WHAT THIS TASK INVOLVES: Give back the full data, unchanged and complete.
'''
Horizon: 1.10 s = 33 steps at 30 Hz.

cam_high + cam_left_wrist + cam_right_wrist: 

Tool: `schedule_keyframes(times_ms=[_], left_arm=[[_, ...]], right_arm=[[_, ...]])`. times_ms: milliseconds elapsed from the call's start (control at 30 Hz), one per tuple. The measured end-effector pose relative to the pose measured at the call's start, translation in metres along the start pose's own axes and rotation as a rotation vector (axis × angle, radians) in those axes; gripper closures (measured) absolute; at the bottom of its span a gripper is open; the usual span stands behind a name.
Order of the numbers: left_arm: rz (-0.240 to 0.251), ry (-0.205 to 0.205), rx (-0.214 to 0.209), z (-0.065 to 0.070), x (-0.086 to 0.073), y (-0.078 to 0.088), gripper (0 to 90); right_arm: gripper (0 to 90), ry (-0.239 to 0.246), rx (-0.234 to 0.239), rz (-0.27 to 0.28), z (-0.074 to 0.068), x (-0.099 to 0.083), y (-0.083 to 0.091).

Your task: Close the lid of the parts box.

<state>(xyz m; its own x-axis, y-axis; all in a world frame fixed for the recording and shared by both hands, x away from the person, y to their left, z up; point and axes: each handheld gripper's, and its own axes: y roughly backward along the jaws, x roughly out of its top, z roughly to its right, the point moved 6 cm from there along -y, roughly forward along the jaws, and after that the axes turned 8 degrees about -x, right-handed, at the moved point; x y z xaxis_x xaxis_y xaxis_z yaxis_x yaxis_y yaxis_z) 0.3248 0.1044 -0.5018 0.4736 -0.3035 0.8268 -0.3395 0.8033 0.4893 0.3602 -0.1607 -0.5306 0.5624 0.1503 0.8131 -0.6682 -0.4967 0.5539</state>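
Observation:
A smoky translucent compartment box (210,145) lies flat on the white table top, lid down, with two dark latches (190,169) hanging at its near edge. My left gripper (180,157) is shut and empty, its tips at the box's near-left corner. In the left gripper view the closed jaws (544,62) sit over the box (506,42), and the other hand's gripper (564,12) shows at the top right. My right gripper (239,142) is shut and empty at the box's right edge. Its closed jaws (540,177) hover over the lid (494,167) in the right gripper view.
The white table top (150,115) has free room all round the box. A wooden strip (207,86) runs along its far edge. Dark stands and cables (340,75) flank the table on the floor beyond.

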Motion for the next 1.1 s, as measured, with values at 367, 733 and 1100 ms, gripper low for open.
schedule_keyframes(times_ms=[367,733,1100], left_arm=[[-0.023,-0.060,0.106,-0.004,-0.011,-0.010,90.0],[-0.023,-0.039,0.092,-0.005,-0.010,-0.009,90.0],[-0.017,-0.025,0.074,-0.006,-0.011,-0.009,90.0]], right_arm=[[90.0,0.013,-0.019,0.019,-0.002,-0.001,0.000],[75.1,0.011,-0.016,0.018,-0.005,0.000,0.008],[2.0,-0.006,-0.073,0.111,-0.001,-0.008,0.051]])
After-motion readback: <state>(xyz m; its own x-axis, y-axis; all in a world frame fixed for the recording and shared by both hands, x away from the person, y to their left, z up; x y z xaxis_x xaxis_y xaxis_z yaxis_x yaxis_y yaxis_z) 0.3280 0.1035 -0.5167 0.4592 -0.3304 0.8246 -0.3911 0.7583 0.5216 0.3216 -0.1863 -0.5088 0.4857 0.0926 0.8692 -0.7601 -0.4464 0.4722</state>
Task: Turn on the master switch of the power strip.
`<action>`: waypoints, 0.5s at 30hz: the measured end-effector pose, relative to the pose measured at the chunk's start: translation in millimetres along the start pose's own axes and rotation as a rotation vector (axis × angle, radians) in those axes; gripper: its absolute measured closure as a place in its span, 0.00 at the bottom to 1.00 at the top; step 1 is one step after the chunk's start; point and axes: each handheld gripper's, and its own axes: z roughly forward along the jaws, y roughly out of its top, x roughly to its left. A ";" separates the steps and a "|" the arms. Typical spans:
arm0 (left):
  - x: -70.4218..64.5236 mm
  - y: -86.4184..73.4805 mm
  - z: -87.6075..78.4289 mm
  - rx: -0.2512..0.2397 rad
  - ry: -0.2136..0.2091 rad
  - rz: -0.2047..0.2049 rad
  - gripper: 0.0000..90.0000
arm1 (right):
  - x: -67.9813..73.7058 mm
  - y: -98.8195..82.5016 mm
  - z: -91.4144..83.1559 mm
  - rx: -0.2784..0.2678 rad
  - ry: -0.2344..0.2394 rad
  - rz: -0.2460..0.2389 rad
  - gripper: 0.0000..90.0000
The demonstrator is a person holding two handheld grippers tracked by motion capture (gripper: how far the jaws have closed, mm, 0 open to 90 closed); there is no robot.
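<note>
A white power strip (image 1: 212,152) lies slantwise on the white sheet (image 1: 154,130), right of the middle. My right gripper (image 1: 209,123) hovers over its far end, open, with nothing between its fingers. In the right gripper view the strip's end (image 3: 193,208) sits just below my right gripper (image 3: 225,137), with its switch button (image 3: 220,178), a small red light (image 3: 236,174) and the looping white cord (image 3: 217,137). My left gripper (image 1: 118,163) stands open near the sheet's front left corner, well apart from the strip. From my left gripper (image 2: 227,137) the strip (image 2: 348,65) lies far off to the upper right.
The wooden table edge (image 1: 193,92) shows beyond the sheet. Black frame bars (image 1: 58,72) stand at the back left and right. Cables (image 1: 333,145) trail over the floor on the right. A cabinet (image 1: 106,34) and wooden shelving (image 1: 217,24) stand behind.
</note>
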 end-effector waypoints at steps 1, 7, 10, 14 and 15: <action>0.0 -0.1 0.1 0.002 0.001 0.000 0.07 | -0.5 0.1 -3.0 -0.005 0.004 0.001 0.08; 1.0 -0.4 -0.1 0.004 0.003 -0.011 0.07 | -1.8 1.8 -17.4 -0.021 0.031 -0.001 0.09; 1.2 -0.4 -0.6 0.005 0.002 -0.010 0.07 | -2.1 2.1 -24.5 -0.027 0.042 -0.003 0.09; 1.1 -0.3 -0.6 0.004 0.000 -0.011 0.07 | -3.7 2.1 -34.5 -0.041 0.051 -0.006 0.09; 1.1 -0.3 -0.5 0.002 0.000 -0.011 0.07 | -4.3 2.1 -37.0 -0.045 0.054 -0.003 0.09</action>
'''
RESULT OF THIS TASK:
Horizon: 1.10 s = 33 steps at 30 Hz.

cam_high + cam_left_wrist + cam_right_wrist: 

Tool: `schedule_keyframes(times_ms=[_], left_arm=[[_, ...]], right_arm=[[_, ...]])`. times_ms: milliseconds elapsed from the call's start (control at 30 Hz), one per tuple. The measured end-effector pose relative to the pose measured at the call's start, translation in metres along the start pose's own axes and rotation as a rotation vector (axis × angle, radians) in those axes; gripper closures (measured) absolute; at the bottom of its span a gripper is open; the usual span stands behind a name.
Order of the numbers: left_arm: rz (-0.240 to 0.251), ry (-0.205 to 0.205), rx (-0.214 to 0.209), z (-0.065 to 0.070), x (-0.086 to 0.073), y (-0.078 to 0.088), gripper (0 to 90); right_arm: gripper (0 to 90), ry (-0.239 to 0.246), rx (-0.234 to 0.239), rz (-0.27 to 0.28), z (-0.074 to 0.068), x (-0.099 to 0.083), y (-0.083 to 0.091).

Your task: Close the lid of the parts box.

<state>(xyz m; its own x-axis, y-axis; all in a world frame fixed for the recording and shared by both hands, x away from the person, y to their left, z up; point and axes: each handheld gripper's, and its own axes: y roughly backward along the jaws, x roughly out of its top, z roughly to its right, the point moved 6 cm from there along -y, roughly forward along the jaws, and after that the axes turned 8 degrees about -x, right-handed, at the moved point; x y z xaxis_x xaxis_y xaxis_z yaxis_x yaxis_y yaxis_z) 0.3248 0.1044 -0.5018 0.4736 -0.3035 0.8268 -0.3395 0.8033 0.4893 0.3602 -0.1607 -0.5306 0.5624 0.1503 0.8131 -0.6682 -0.4967 0.5539</state>
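Observation:
A smoky translucent compartment box (210,145) lies flat on the white table top, lid down, with two dark latches (190,169) hanging at its near edge. My left gripper (180,157) is shut and empty, its tips at the box's near-left corner. In the left gripper view the closed jaws (544,62) sit over the box (506,42), and the other hand's gripper (564,12) shows at the top right. My right gripper (239,142) is shut and empty at the box's right edge. Its closed jaws (540,177) hover over the lid (494,167) in the right gripper view.
The white table top (150,115) has free room all round the box. A wooden strip (207,86) runs along its far edge. Dark stands and cables (340,75) flank the table on the floor beyond.
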
Motion for the next 1.1 s, as measured, with values at 367, 733 and 1100 ms, gripper low for open.
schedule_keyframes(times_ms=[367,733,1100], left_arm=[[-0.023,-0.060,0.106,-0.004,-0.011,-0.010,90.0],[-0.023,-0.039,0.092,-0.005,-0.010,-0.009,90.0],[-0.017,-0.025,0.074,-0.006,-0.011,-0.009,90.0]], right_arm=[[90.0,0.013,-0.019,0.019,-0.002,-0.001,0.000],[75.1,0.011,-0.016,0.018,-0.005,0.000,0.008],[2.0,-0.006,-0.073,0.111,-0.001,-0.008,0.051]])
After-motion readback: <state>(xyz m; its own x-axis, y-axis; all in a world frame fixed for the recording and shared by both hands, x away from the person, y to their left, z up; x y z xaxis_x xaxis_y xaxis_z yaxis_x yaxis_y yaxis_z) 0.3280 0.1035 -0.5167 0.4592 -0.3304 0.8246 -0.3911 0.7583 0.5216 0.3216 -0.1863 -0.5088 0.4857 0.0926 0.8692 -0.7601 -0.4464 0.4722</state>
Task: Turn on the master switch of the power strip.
`<action>`: waypoints, 0.5s at 30hz: the measured end-effector pose, relative to the pose measured at the chunk's start: translation in millimetres along the start pose's own axes and rotation as a rotation vector (axis × angle, radians) in those axes; gripper: its absolute measured closure as a place in its span, 0.00 at the bottom to 1.00 at the top; step 1 is one step after the chunk's start; point and axes: each handheld gripper's, and its own axes: z roughly forward along the jaws, y roughly out of its top, x roughly to its left. A ";" separates the steps and a "|" the arms. Typical spans:
arm0 (left):
  - x: -70.4218..64.5236 mm
  - y: -86.4184..73.4805 mm
  - z: -87.6075..78.4289 mm
  - rx: -0.2512..0.2397 rad
  - ry: -0.2136..0.2091 rad
  - rz: -0.2047..0.2049 rad
  - gripper: 0.0000..90.0000
arm1 (right):
  - x: -67.9813..73.7058 mm
  - y: -98.8195..82.5016 mm
  - z: -91.4144..83.1559 mm
  - rx: -0.2784..0.2678 rad
  - ry: -0.2344..0.2394 rad
  - rz: -0.2460..0.2389 rad
  - gripper: 0.0000..90.0000
The demonstrator is a person holding two handheld grippers tracked by motion capture (gripper: how far the jaws have closed, mm, 0 open to 90 closed); there is no robot.
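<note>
A white power strip (image 1: 212,152) lies slantwise on the white sheet (image 1: 154,130), right of the middle. My right gripper (image 1: 209,123) hovers over its far end, open, with nothing between its fingers. In the right gripper view the strip's end (image 3: 193,208) sits just below my right gripper (image 3: 225,137), with its switch button (image 3: 220,178), a small red light (image 3: 236,174) and the looping white cord (image 3: 217,137). My left gripper (image 1: 118,163) stands open near the sheet's front left corner, well apart from the strip. From my left gripper (image 2: 227,137) the strip (image 2: 348,65) lies far off to the upper right.
The wooden table edge (image 1: 193,92) shows beyond the sheet. Black frame bars (image 1: 58,72) stand at the back left and right. Cables (image 1: 333,145) trail over the floor on the right. A cabinet (image 1: 106,34) and wooden shelving (image 1: 217,24) stand behind.
</note>
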 end-effector waypoints at steps 1, 7, 10, 14 and 15: <action>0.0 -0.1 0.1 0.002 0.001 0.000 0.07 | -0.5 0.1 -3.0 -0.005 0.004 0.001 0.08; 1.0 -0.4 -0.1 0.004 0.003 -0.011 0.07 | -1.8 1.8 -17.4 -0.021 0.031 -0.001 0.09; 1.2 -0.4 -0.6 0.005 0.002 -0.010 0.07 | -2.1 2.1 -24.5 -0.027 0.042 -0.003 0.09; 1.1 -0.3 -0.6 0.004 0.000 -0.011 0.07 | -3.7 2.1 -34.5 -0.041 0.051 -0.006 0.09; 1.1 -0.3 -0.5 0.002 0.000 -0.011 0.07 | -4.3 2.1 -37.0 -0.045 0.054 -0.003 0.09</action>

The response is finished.